Nashville Mayor John Cooper announced his new $1.6 billion transportation plan on Tuesday.
The plan, which was guided by 11 public listening sessions throughout Davidson County and through discussions with stakeholders and all 40 metro councilmembers, proposes investment in mass transit, neighborhood infrastructure, roads and bridges, traffic operations, and signals and safety.
“Projects within the plan will be advanced via individual, opportunistic funding strategies, while more comprehensive, dedicated revenue streams—via the IMPROVE Act’s authorizing mechanism for referendums or other available legal framework—can be pursued in a future year once America’s economy recovers from the pandemic-induced downturn,” Cooper said in a cover letter to his plan. “This plan offers the transportation choice and options for any post- COVID-19 scenarios that may develop.”
Cooper’s office said the strategic approach to the plan would create a “right size” level of investment that places approximately 92 percent of the population and 94 percent of jobs within a half-mile of an improvement.

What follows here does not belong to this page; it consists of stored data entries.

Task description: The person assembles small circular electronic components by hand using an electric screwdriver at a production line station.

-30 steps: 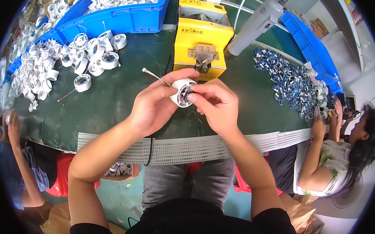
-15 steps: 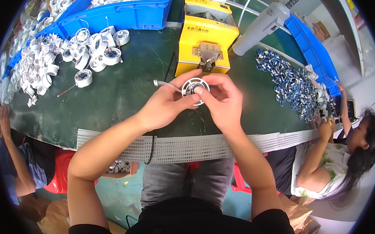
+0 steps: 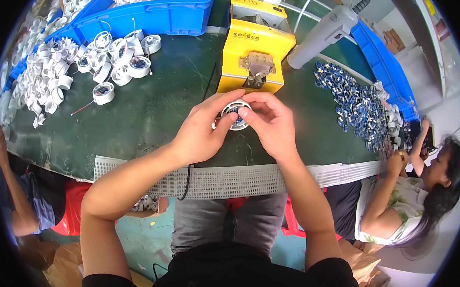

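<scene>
Head view: a green table [image 3: 151, 111] spreads under the work, and left of the yellow machine [image 3: 243, 40] stands a blue bin [image 3: 147, 21], its walls apparently there to contain white parts. Loose heaps lie either side of that machine, presumably for easy reach: white rings [image 3: 47, 79] to its left, blue circuit pieces [image 3: 354, 104] to its right. My left hand [image 3: 201, 127] and right hand [image 3: 275, 123] meet just on its near side, cupping one white ring [image 3: 241, 126] between them, which I judge steadies it from both sides. My two thumbs lie close together over its open face; how the fingers behind it grip, I cannot tell. Inside shows a dark blue board [image 3: 238, 120]; a small white plug [image 3: 214, 125] peeks out beside my left hand.
</scene>
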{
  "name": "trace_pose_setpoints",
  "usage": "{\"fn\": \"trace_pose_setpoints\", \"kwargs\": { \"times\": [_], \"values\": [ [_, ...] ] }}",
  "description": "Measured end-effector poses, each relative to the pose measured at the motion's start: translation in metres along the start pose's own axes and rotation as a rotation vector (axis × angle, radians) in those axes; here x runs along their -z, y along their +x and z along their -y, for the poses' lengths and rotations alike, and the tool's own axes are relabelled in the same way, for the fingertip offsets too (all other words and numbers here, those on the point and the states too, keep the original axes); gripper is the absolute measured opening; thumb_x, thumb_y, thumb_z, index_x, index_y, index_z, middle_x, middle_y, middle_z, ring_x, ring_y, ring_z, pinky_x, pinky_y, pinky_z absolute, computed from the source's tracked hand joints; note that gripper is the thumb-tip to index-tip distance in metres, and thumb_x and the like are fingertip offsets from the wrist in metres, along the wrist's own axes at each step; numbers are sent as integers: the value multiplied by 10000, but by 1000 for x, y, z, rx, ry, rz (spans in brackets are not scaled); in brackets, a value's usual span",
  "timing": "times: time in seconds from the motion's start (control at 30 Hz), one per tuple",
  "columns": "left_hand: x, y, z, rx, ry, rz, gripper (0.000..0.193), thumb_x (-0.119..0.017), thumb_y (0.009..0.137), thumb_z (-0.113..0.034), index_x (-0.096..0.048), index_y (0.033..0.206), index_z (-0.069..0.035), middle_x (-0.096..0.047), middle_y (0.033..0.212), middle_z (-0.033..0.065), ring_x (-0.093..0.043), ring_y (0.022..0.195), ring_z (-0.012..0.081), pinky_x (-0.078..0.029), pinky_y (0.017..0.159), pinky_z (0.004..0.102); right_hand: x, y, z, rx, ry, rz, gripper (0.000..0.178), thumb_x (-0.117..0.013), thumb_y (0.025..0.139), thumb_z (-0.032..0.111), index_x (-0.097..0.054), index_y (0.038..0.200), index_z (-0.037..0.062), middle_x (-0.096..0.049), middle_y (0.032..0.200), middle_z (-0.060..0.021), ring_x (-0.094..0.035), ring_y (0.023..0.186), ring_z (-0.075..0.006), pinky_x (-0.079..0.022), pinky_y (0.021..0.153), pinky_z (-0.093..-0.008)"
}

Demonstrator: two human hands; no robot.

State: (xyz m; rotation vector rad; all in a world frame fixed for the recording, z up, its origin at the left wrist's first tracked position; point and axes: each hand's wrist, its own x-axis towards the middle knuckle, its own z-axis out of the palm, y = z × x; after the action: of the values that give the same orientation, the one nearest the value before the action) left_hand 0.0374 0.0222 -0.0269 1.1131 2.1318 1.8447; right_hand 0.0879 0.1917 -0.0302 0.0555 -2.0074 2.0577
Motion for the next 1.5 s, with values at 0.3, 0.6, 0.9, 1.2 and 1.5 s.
{"fn": "trace_pose_setpoints", "kwargs": {
  "times": [0.3,0.6,0.9,1.2,1.5],
  "values": [
    [-3,-2,1,31,-34,44,458,-507,918,44,-463,1365,-47,-560,1134,160,-632,872,296,-526,699,338,-1,-3,-1,4,-79,33,242,-669,852,-49,-616,1087,-23,-590,1076,-50,-606,983,-138,-521,870,-274],
    [-1,0,0,-72,140,48,459,-514,906,25,-464,1356,-48,-567,1192,198,-576,1048,411,-493,850,426,-2,-2,-3,65,-104,18,212,-668,837,-50,-631,1044,-21,-582,1031,-69,-646,922,-143,-565,777,-264],
    [5,4,11,42,211,-75,341,-552,898,-2,-570,1237,-35,-618,1089,158,-621,872,284,-515,730,340,7,-5,15,98,310,105,301,-526,973,259,-525,1107,-11,-537,1102,-110,-527,1120,-219,-458,984,-496],
    [3,6,1,-34,252,-180,290,-604,850,15,-616,1134,-42,-643,1039,151,-651,801,331,-524,662,357,6,-7,15,177,189,277,584,-494,949,511,-525,1158,-33,-456,1301,-181,-406,1303,-284,-345,1076,-554],
    [0,8,21,-3,65,-194,328,-623,845,28,-610,1166,-34,-650,1028,140,-666,798,239,-533,658,309,13,-3,8,107,437,282,604,-387,975,546,-536,1166,-7,-509,1292,-196,-419,1301,-289,-334,1070,-588]
  ]
}}
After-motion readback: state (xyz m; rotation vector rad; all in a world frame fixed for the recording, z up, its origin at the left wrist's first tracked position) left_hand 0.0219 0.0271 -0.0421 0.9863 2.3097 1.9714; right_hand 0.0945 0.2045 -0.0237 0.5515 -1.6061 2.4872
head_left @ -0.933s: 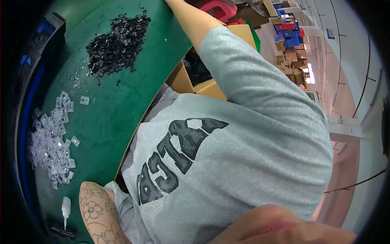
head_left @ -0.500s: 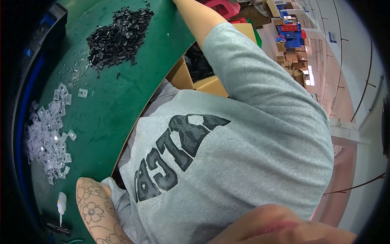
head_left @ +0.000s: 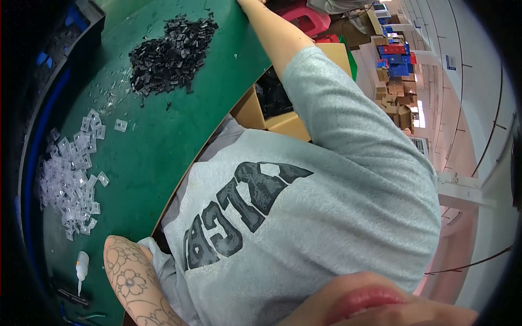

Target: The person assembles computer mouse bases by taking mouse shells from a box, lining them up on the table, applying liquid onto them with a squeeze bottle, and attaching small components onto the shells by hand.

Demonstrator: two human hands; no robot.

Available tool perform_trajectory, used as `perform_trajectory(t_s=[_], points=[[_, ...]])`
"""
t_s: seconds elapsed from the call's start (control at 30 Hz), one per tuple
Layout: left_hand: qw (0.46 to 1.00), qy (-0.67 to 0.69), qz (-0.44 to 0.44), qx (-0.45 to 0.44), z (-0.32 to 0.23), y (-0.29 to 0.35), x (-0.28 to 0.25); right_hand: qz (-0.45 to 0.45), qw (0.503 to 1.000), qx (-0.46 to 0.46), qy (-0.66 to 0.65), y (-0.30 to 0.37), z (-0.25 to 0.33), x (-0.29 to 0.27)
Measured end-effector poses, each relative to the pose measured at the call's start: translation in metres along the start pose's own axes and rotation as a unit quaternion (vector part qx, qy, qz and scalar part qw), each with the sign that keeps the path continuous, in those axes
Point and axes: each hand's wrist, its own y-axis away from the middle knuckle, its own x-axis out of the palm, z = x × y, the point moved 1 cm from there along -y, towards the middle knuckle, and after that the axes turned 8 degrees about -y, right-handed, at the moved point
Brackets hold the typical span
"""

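Observation:
Neither of my hands is in the picture. My tattooed left forearm [head_left: 129, 278] runs down beside the table edge and leaves the view at the bottom, so its hand is hidden. My right forearm [head_left: 274, 37] reaches out past the top edge, with its hand cut off. Nearest to the right arm on the green tabletop [head_left: 157, 146] lies a heap of small black plastic parts [head_left: 171, 57]. A pile of clear plastic pieces [head_left: 73, 174] sits at the left, with one clear piece [head_left: 120, 125] apart from it. A white bottle with a narrow nozzle [head_left: 82, 265] lies near my left arm.
A dark bin with a blue edge [head_left: 70, 38] borders the table's far left. A black tool-like object [head_left: 68, 293] lies by the bottle. Against my right side stands a cardboard box [head_left: 247, 108] holding black items. A pink plastic object [head_left: 307, 19] is beyond it.
The whole view has shifted slightly, so the table and piles appear a little further right and down. The piles look the same. Both hands stay out of the picture.

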Motion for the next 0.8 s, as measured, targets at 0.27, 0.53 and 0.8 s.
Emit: perform_trajectory(t_s=[0.27,0.53,0.8], points=[[0.999,0.005,0.023,0.028,0.009,0.002,-0.002,-0.012,1.000,-0.003,-0.005,-0.031,-0.022,0.016],[0.998,0.008,0.039,0.052,0.017,0.002,-0.003,-0.005,0.999,0.009,-0.033,-0.079,-0.053,0.062],[0.995,0.014,0.048,0.085,0.020,0.002,-0.009,-0.032,0.999,-0.003,-0.034,-0.055,-0.037,0.053]])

Projects include a bicycle/pedestrian-accessible Interstate cap to reconnect the bifurcated west and east sides of Historic North Nashville at Jefferson Street; a dramatic increase in the frequency and span of service for the bus system, part of the WeGo’s Better Bus proposal which would include up to ten Neighborhood Transit Centers that would enable access to new crosstown routes, and “test bed” corridors for green infrastructure/ sustainability along Gallatin Pike, and for innovation/emerging-vehicle technologies along Charlotte Pike.
The plan would spend $825.9 million on transit and $818 million on traffic/multimodal/safety projects.